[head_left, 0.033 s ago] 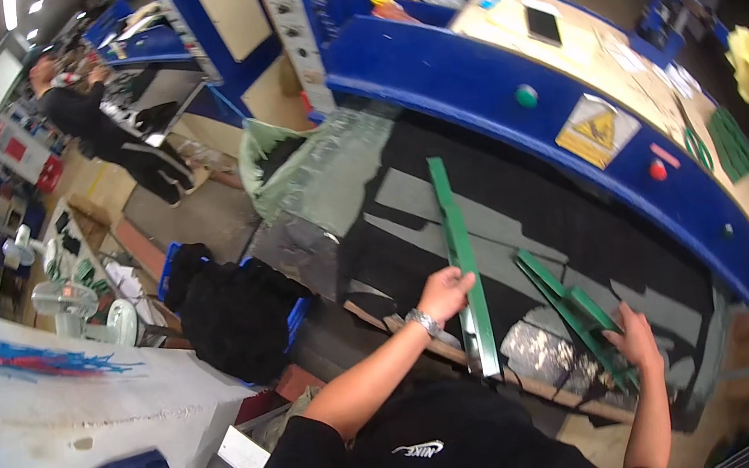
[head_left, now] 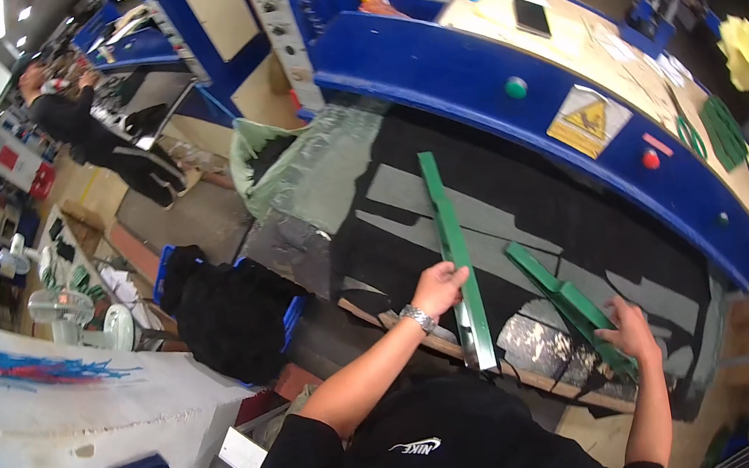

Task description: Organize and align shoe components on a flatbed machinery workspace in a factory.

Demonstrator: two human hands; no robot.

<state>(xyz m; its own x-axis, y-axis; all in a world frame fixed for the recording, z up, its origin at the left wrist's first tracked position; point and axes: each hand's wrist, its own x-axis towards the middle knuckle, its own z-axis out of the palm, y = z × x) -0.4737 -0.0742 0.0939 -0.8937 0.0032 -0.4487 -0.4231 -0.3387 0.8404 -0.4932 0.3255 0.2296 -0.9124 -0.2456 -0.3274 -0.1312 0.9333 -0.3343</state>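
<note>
My left hand [head_left: 439,289], with a metal watch at the wrist, is closed around a long, narrow green cutting die [head_left: 447,223]. This die stretches from near my shirt across the black sheet material [head_left: 531,181]. My right hand [head_left: 632,331] grips the near right edge of a second green cutting die [head_left: 557,289], which has a stepped side. Its fingers are partly hidden. The second die lies slanted to the right of the first, apart from it. Grey strip-shaped gaps show in the black material beneath both.
A blue machine beam [head_left: 466,65] with green and red buttons curves behind the material. On its ledge are a phone [head_left: 532,17] and green-handled scissors [head_left: 690,136]. To the left stand a blue crate of black pieces [head_left: 227,314] and a pale green sack [head_left: 241,167]. Another person [head_left: 93,131] stands far left.
The right-hand die has turned slightly, and the gap that showed between its two long edges is narrower. The whole view has shifted a little. My left hand keeps its grip.
</note>
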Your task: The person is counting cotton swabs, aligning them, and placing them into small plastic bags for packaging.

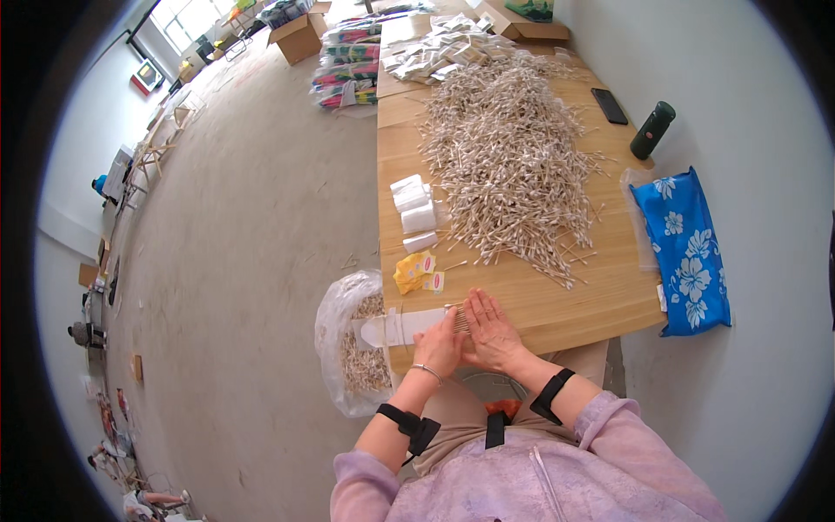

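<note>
At the table's near edge, my left hand [437, 346] is closed around the end of a translucent white plastic bag [423, 324] lying flat. A small row of cotton swabs [461, 320] shows between my two hands, sticks lying side by side. My right hand [491, 329] lies flat with fingers stretched out, its edge against these swabs. Part of the swabs is hidden under my fingers. Farther back spreads a large heap of loose cotton swabs [513, 157]. Left of the heap are stacked white packets [414, 204], with yellow printed cards [416, 271] nearer to me.
A clear sack of cotton swabs [361, 348] hangs by the table's left edge. Along the right side are a black phone [609, 105], a dark green bottle [652, 130] and a blue flowered pouch [687, 252]. Filled white packets [448, 48] pile up at the far end, near a cardboard box [539, 32].
</note>
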A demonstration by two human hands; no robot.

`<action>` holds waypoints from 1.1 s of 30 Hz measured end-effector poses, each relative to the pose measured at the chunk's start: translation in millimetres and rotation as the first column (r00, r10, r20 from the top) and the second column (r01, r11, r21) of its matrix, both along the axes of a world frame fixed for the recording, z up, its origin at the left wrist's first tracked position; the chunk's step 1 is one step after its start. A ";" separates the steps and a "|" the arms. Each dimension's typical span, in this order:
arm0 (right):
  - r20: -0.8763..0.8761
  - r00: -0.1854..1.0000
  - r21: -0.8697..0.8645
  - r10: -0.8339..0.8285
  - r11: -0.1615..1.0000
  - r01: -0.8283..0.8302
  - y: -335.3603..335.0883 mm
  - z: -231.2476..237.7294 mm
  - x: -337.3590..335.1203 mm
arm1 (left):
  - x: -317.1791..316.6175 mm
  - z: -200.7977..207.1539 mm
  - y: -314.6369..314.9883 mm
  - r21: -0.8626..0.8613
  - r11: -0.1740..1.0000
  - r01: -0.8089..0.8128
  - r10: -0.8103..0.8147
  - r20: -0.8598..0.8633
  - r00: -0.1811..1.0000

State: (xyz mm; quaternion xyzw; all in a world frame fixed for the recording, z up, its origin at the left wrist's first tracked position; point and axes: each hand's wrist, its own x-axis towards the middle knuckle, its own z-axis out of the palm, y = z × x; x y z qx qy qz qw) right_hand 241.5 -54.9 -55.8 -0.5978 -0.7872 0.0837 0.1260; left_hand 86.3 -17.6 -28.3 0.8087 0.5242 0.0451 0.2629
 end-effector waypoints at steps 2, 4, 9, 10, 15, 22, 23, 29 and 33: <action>0.037 0.999 -0.006 0.003 1.000 -0.002 1.2 1.2 1.7 | 1.1 1.6 11.5 -0.034 0.999 -0.004 0.002 -0.042 0.999; -0.013 1.000 -0.096 0.004 0.995 -0.005 0.6 7.3 -1.5 | -3.0 -2.0 24.4 0.072 0.989 -0.130 0.119 0.145 0.982; 0.036 0.999 -0.116 -0.006 0.993 0.010 0.9 10.1 -2.7 | 4.5 -10.4 49.0 0.221 0.964 -0.148 0.065 0.344 0.937; 0.058 0.998 -0.137 -0.004 0.991 0.012 1.5 10.8 -4.4 | 4.7 -14.2 51.4 0.139 0.979 -0.147 0.085 0.380 0.921; 0.040 0.999 -0.135 -0.015 0.991 0.020 0.0 9.1 -3.9 | 11.8 -19.4 45.1 0.055 0.960 -0.276 0.215 0.487 0.847; -0.004 1.000 -0.091 -0.028 0.995 0.027 -2.0 4.5 -4.9 | 11.2 -52.0 9.0 -0.046 0.915 -0.401 0.296 0.753 0.588; -0.008 0.999 -0.093 -0.037 0.995 0.036 -3.4 3.0 -5.0 | 14.8 -52.1 7.4 -0.036 0.920 -0.390 0.286 0.744 0.604; -0.001 0.999 -0.115 -0.049 0.992 0.048 -11.9 -1.5 -15.8 | 18.4 -44.7 5.0 0.023 0.941 -0.337 0.228 0.692 0.684; -0.006 0.996 -0.157 -0.088 0.984 0.086 -16.0 3.3 -26.8 | 12.6 -41.0 4.0 0.057 0.948 -0.313 0.200 0.657 0.727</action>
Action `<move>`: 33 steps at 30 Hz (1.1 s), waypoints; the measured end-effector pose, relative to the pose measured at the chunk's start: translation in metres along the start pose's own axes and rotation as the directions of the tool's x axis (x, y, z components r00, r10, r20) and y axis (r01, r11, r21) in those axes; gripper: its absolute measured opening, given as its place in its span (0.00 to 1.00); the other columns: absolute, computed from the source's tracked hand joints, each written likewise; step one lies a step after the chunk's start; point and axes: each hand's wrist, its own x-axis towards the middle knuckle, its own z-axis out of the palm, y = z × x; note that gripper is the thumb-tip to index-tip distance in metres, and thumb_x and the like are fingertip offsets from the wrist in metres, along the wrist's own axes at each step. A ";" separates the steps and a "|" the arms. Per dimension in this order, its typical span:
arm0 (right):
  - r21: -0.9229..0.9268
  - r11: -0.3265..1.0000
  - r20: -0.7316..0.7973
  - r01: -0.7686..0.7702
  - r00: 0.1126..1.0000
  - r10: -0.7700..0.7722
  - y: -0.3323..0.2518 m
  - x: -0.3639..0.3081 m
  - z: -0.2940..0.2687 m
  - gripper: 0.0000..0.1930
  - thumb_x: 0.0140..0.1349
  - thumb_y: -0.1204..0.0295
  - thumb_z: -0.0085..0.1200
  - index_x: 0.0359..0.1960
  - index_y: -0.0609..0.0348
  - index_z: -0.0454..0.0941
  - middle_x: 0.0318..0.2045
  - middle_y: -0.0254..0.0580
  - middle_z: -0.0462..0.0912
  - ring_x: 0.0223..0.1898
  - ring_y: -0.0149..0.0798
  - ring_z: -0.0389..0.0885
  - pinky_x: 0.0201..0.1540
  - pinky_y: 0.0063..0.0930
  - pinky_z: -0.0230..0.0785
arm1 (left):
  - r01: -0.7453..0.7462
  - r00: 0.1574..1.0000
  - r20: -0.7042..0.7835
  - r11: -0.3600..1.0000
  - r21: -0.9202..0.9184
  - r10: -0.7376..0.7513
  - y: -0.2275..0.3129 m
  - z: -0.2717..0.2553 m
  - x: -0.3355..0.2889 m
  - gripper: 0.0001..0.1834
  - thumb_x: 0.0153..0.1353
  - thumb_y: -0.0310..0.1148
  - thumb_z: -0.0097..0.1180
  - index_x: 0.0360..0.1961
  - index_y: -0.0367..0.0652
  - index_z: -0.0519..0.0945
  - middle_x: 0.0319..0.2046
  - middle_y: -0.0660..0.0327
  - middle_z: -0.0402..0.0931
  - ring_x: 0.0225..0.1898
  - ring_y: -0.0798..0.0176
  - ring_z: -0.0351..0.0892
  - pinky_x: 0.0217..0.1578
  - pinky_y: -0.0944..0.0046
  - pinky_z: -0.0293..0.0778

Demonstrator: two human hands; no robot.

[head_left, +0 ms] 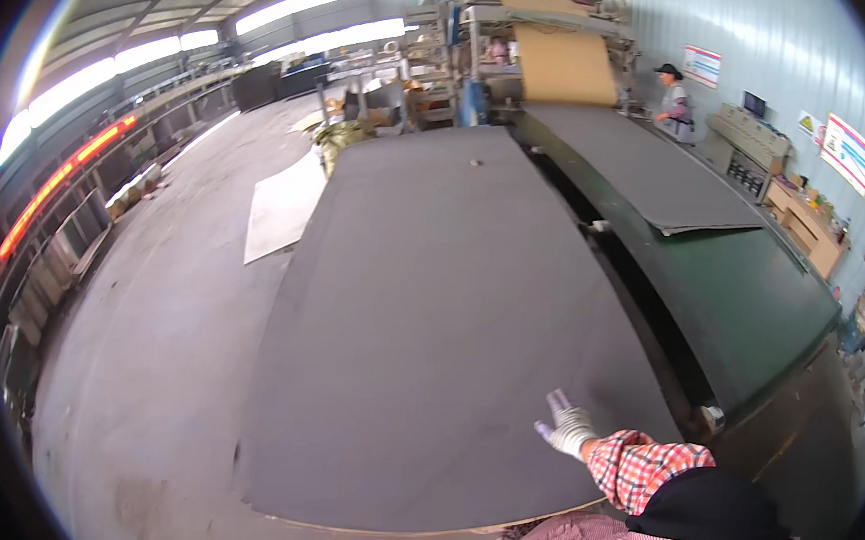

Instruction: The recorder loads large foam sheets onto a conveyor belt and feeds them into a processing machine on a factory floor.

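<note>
Neither of my hands shows in this view. A wide dark grey sheet [420, 299] lies flat across the middle, with a thin light tan edge along its near side. At the lower right a co-worker in a black head covering [712, 505] and checked clothes leans over the sheet's near right corner. The co-worker's gloved hand [570, 429], white with purplish fingertips, is stretched out over the sheet with fingers apart. Whether it touches the surface, I cannot tell.
On the right, a green conveyor table [741, 302] carries another dark sheet [650, 165], beyond a dark gap. A large machine with a tan roll of material [567, 67] stands at the far end. Another person [677, 107] is beside it. A white sheet [281, 209] lies left.
</note>
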 end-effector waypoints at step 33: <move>-0.202 0.978 -0.085 0.052 0.994 -0.070 -0.504 0.114 0.203 0.38 0.54 0.45 0.35 0.61 0.57 0.50 0.64 0.44 0.46 0.66 0.45 0.36 0.63 0.50 0.19 | 0.173 0.964 -0.178 0.976 -0.134 -0.196 0.128 -0.433 0.098 0.18 0.57 0.38 0.48 0.45 0.39 0.67 0.40 0.56 0.70 0.41 0.58 0.71 0.40 0.62 0.69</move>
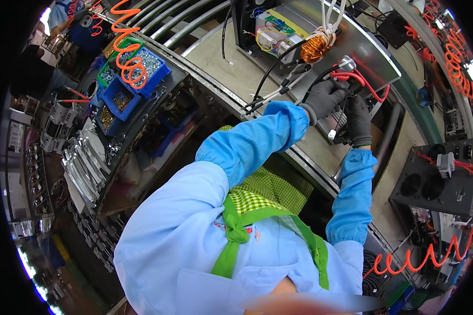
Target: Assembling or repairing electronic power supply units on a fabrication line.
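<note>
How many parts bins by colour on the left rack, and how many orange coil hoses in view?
Blue bins: 3
Green bins: 1
Orange coil hoses: 3 clear (top left, right edge, lower right); a fourth reddish coil at far top left is too blurred to count
Total: 7

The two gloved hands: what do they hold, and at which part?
The left hand grips the red wires near their end at the small grey part. The right hand closes around the black cables below it; its exact hold is hidden.
</note>
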Demonstrator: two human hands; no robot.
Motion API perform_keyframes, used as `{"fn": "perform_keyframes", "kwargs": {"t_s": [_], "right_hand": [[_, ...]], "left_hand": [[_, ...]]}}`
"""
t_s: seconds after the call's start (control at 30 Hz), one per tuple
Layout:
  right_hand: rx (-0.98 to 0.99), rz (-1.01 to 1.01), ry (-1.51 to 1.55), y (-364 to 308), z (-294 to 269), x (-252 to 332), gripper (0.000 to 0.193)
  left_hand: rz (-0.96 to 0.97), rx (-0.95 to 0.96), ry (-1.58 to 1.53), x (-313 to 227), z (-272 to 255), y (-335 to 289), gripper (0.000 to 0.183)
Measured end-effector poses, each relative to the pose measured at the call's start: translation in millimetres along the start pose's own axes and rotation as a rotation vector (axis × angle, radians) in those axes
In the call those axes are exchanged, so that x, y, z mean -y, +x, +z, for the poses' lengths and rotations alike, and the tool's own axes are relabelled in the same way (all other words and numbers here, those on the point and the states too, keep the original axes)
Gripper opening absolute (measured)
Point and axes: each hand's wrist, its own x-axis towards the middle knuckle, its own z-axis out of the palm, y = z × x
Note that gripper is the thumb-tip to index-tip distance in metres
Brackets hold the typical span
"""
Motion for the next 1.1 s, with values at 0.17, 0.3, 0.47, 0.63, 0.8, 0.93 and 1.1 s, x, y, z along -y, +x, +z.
{"fn": "perform_keyframes", "kwargs": {"t_s": [0.17,0.3,0.47,0.63,0.8,0.93,1.1], "right_hand": [[0.053,-0.007,0.036,-5.7,10.6,11.7,0.032],[0.029,-0.026,-0.011,0.3,0.6,1.2,0.033],[0.039,-0.074,-0.138,2.5,-4.4,-2.9,0.039],[0.034,-0.016,0.096,-3.6,14.3,6.5,0.034],[0.009,-0.059,-0.027,0.6,0.9,0.5,0.034],[0.018,-0.017,0.004,2.5,-4.4,-1.8,0.036],[0.062,-0.038,0.054,2.0,-4.2,-3.8,0.036]], "left_hand": [[-0.108,0.051,-0.049,17.5,0.5,1.2,0.017],[-0.138,0.046,-0.296,20.3,8.1,-0.7,0.018],[-0.135,-0.013,-0.396,20.8,14.0,-2.8,0.018],[0.035,-0.277,-0.084,40.9,26.9,5.4,0.019],[-0.080,-0.283,-0.308,24.2,38.5,2.3,0.018],[-0.085,-0.293,-0.353,26.2,40.1,6.1,0.018],[-0.097,-0.228,-0.472,32.3,40.1,9.1,0.021]]}}
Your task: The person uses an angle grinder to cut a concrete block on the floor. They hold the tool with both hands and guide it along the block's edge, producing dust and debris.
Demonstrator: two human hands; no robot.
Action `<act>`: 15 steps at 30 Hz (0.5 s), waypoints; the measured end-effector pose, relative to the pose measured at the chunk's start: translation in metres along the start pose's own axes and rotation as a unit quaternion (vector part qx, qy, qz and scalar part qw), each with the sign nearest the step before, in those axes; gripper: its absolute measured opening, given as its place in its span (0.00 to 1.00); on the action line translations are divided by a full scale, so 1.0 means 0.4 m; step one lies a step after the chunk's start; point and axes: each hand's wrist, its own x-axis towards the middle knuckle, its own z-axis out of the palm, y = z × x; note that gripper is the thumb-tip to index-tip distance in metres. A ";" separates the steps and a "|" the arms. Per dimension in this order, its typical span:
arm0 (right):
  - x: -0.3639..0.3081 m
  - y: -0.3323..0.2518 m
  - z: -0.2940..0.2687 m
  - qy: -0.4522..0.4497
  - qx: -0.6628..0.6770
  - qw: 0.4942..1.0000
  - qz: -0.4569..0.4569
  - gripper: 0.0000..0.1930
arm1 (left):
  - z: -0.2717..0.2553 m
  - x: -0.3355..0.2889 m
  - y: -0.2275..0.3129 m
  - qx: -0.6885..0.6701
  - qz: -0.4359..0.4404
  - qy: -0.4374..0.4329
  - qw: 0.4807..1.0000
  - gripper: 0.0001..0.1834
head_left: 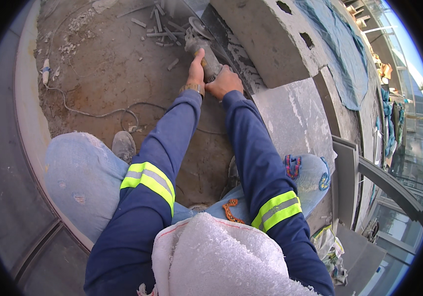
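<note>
Above the dusty floor (102,84), two hands (196,73) (226,83) grip one grinder (212,63)

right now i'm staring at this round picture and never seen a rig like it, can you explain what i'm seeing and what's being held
There's no robot here: it's a person working with bare hands. The one picture comes from a wide fisheye camera on their head, looking down, so straight edges bend near the rim. The blue sleeves and jeans are the person's own; a white towel fills the lower middle.

The left hand and right hand both hold a grinder, its disc at the far end. Whether it's spinning, I can't tell.

On the dirty ground lie a cord and, beyond the hands, narrow strips. To the right is a grey slab.
</note>
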 end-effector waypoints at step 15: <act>-0.045 0.019 -0.008 -0.010 -0.004 1.000 0.002 0.45 | 0.006 -0.061 -0.012 0.003 -0.008 0.012 1.000 0.27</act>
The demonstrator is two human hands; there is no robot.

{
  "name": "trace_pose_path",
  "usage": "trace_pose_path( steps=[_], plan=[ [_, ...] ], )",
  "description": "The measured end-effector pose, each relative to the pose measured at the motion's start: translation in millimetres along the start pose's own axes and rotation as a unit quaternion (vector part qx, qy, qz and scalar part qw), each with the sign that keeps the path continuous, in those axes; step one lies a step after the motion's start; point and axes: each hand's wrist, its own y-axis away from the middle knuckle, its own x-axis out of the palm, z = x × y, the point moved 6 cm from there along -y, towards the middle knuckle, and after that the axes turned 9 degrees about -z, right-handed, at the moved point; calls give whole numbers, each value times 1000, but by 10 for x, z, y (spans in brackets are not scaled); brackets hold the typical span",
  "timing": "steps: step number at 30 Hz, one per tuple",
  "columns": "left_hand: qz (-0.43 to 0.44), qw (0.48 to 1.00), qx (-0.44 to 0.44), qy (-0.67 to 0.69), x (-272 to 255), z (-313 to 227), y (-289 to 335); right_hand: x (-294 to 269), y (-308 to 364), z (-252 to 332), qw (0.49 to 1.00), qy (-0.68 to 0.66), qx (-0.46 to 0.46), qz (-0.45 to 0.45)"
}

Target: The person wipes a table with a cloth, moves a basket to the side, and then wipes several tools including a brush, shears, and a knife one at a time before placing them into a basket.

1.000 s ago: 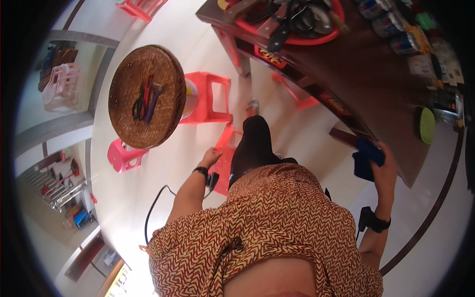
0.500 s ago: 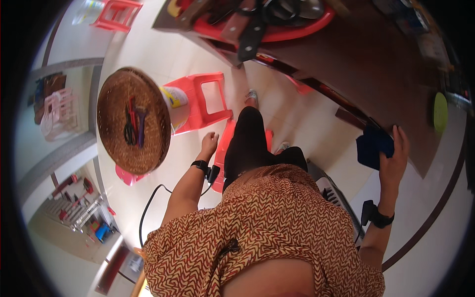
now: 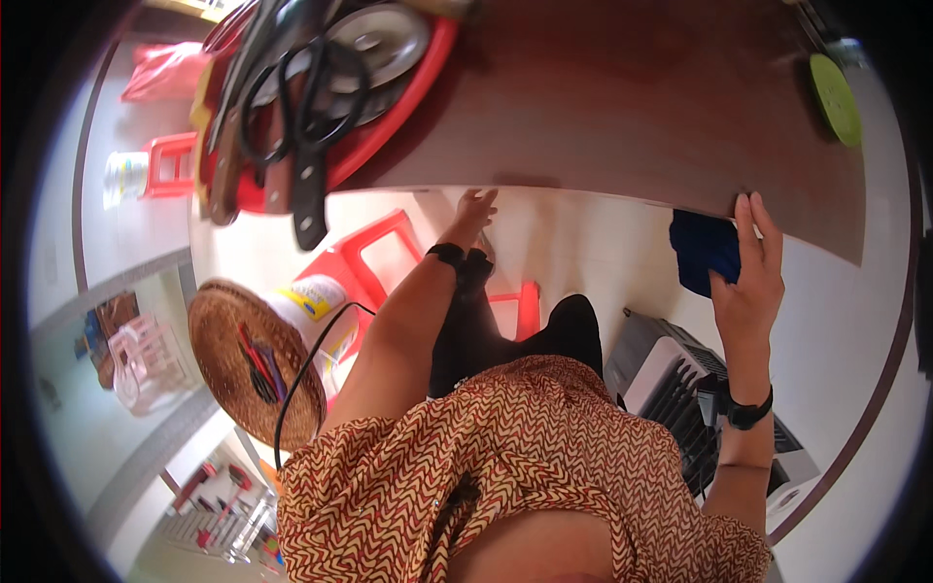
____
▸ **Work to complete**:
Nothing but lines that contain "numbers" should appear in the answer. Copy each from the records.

▸ **Solution to the problem**:
In the call those axes are exchanged, so that x, y, z mean -y, +x, +z, for the poses' lengths and rotations alike, and the tool's own axes are relabelled in the same way (all other words and numbers here, those on the point and the states too, keep the original axes)
  "description": "The measured end-effector pose, each relative to the pose measured at the motion's start: translation in millimetres along the start pose's own axes and rotation as a unit quaternion (vector part qx, qy, qz and scalar part qw), each with the sign that keeps the path continuous, in those axes; step one lies a step after the motion's start; point and axes: each hand's wrist, its own y-axis away from the middle knuckle, its own x-axis out of the palm, z = x × y, the point moved 6 cm from there along -y, towards the middle knuckle, and after that the axes turned 9 degrees about -z, right-handed, at the moved point; calls give whole numbers, each value times 1000, but by 10 for x, z, y (spans in brackets are not scaled); brackets hold the typical span",

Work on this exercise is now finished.